RHONE( SUITE)
Aujourd’hui, près de l’eau, j’évoque en quelques mots pour Anne et Patrice, les bateaux chargés de bois qui apportaient des îles jusqu’à la berge la coupe de l’hiver. Je n’en ai qu’une vision abstraite soutenue par quelques mots – l’harpie, le courant, les tourbillons, le Rhône est traître – Je n’ai jamais vu mon père en capitaine, dirigeant la traversée avec les frères Togo. J’ai entendu le récit, en fin de dîner de cochon, entre deux coups de gnole, de ces bagarres épiques contre le fleuve car, seules, les hautes eaux permettaient ce travail. Le risque accepté. A la maison les femmes, toujours elles, « se font bien du souci » « du mauvais sang ». Elle piaillent un peu plus après les gônes ces jours-là, elles disent « le papa » avec plus de mollesse dans la voix et puis, j’imagine, le soir où les trouvères racontent leurs exploits, elles se taisent. Elles seules savent que leur Charlemagne, le soir du grand combat, était bien pâle, se mit au lit au plus vite en les pressant d’en faire autant, frissonna brusquement et s’endormit en les serrant un peu plus fort.

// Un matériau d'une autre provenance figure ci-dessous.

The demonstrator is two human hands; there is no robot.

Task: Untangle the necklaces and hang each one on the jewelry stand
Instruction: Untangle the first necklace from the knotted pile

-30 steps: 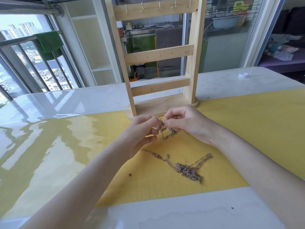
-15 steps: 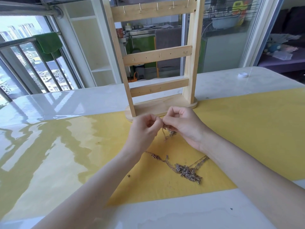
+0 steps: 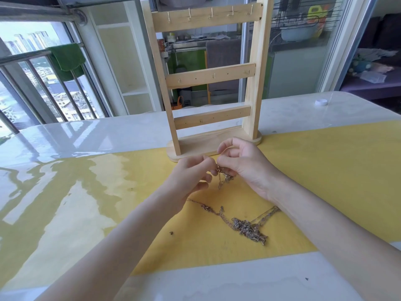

Je quitte les enfants – quand donc perdrais-je l’habitude de les appeler ainsi !- Ils font demi-tour, concentrant une amoureuse attention aux pissenlits de la peupleraie. Aubépines en préparatifs de première communion …
« Ce pays, nous n’avons pas fini de le découvrir ! » Homme venu d’ailleurs, neuf, tendre, subtil, modeste, homme de sympathie, je te salue Aïn, au-delà des nuages. Plus loin, ton île. Peut-être es-tu là-bas qui regardes aussi. Je me suis élevée d’un mètre environ dans la fourche d’un arbre qui lance trois troncs à l’oblique autour de moi. J’entre en Rhône. Je ne sais où donner de la tête. Je ferme les yeux pour mieux entendre les oiseaux et c’est le vent qui siffle dans mes oreilles et l’oiseau juste au-dessus de ma tête descelle mes paupières.Il s’envole Frrrt … pour se poser sur une branche extrême qu’il fait plier, se balancer, s’arrêter, s’extasier … Puis s’envole plus loin. Le toupet de l’arbre très doucement caresse le ciel. Le soleil me chauffe. A droite, l’eau, au travers du lacis des branches, à gauche les champs ennoyés. La trace qui se perdait se retrouve entre deux eaux, épaisseur du fleuve dans son lit et mares tranquilles sur le blé et les « cutères » fraîchement retournées. Ce petit sentier philosophique qui demeure à pied sec et permet, contre toute vraisemblance l’approche de tout cela. Je sais que ce bonheur n’est pas allégorique. Je sens que je suis bien, tous mes sens déployés, ardents, vivaces. Je sais que ma tête repose. Et si je mets des mots, maintenant, après, entre cette quiétude et la page, ce n’est pas pour revivre (j’en connais l’impossible) mais j’ai besoin de dire, ne serait-ce qu’à moi : Alléluia ! Alléluia !
Je suis un arbre immense. Quand j’ai sifflé toutes sortes de trilles sont venues à mes lèvres. Parfois j’imitais les oiseaux, parfois j’inventais des musiques. Une fois, je le jure, l’un d’eux m’a répondu.
Je suis rentrée d’un bon pas. Sans fatigue, sans hâte, en prenant bien le temps de revenir dans mon ordinaire, plus unies Elle et Moi, depuis cette fusion dans l’heure et le soleil.